Seek those things which are above, where Christ is, sitting at the right hand of God.

Colossians 3:1

The apostle Paul was preoccupied with heaven; he knew few earthly comforts. He was beaten, stoned, left for dead, deprived of necessities, and frequently disappointed by people. But he had no concern for pleasant feelings: he wanted only to live a productive life in pursuit of his heavenly goal.

We must have the same focus if we are going to pursue our heavenly reward. Christ is from heaven and in heaven. Heaven is His place, and because we are His, heaven is our place as well. If we are preoccupied with being like Him, we will naturally be preoccupied with heaven. What happens there should be more important to us than what happens here.[1]


3:1 If then you were raised with Christ, seek those things which are above, where Christ is, sitting at the right hand of God. The If of this verse does not express any doubt in the mind of the Apostle Paul. It is what has been called the “If” of argument, and may be translated since: “Since then you were raised together with Christ.…

As mentioned in chapter 2, the believer is seen as having died with Christ, having been buried with Him, and having risen with Him from among the dead. The spiritual meaning of all this is that we have said goodbye to the former way of life, and have entered upon a completely new type of life, that is, the life of the risen Lord Jesus Christ.

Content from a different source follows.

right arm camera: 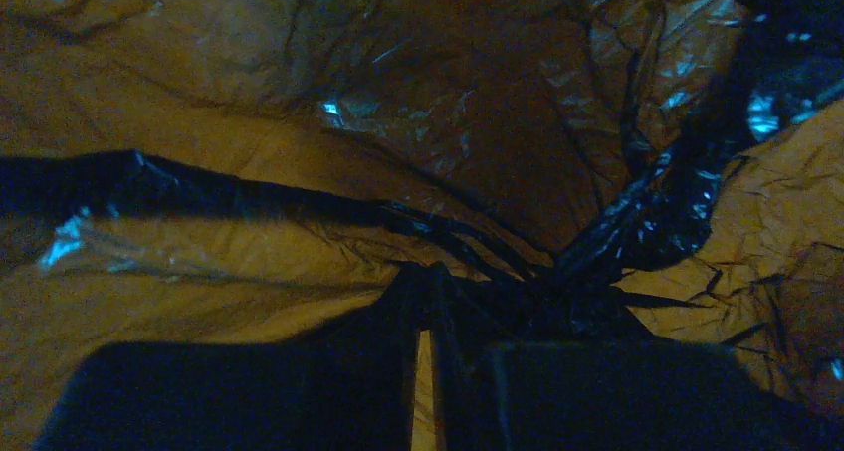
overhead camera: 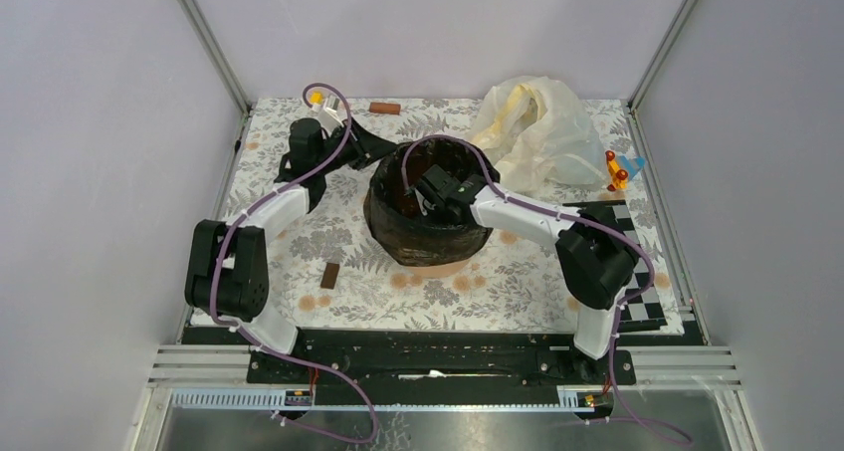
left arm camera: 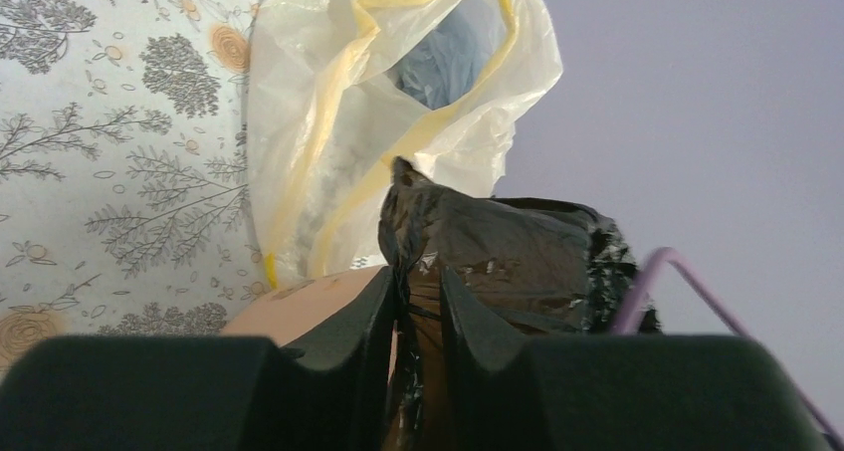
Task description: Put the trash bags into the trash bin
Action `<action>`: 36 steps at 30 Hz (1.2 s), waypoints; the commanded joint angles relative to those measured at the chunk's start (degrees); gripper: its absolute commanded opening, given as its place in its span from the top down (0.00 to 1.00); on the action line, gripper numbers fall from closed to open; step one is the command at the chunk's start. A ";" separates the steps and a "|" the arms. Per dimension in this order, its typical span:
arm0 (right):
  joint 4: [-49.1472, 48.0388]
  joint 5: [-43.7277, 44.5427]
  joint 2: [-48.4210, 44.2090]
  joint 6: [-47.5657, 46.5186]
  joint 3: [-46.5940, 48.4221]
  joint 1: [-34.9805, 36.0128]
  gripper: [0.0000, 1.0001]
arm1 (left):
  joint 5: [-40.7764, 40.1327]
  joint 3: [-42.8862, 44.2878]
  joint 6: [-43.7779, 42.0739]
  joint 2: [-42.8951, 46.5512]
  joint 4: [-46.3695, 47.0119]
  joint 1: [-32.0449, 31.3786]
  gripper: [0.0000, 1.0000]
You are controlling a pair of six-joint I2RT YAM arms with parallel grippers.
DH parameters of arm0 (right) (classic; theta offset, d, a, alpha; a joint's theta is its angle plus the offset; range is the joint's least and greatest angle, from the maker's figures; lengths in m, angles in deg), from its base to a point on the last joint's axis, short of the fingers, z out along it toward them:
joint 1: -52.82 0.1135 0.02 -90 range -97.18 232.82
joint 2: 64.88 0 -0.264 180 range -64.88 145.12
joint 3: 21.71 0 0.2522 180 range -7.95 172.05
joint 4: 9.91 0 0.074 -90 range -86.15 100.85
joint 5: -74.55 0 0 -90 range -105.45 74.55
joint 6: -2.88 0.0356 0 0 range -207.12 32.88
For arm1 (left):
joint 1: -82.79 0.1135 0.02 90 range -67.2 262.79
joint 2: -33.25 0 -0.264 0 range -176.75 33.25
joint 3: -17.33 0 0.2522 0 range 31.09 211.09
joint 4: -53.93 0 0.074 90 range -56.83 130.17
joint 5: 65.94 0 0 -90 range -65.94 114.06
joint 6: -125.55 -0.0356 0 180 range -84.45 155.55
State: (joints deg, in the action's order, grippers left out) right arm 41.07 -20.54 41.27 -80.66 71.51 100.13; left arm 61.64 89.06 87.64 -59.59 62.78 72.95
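Top external: black bag [overhead camera: 428, 230] lines bin [overhead camera: 443, 265], nearly seated; left jaws pinch bag's rim edge, right jaws grip bag inside.

cream-white translucent bag [overhead camera: 532, 132] with yellow bands is lying crumpled at back right of the floral counter [overhead camera: 498, 272]. a red-yellow-blue toy [overhead camera: 619, 172] is sitting just beside it. a brown block [overhead camera: 384, 108] is lying at the back edge, and a darker block [overhead camera: 330, 275] is resting front left. a checkerboard mat [overhead camera: 637, 302] is lying front right.
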 commanded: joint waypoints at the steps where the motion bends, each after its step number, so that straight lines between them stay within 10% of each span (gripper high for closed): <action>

Because we have been raised with Christ, we should seek those things which are above. We are still on earth, but we should be cultivating heavenly ways.[2]


  1. Consistency requires that believers live in conformity with the fact that they were raised with Christ, who is not only the Object of their faith (chapters 1 and 2) but also the Source of their life (chapters 3 and 4). Of course, the line between these two divisions is not sharp. There is considerable overlapping. There is, however, a difference in emphasis.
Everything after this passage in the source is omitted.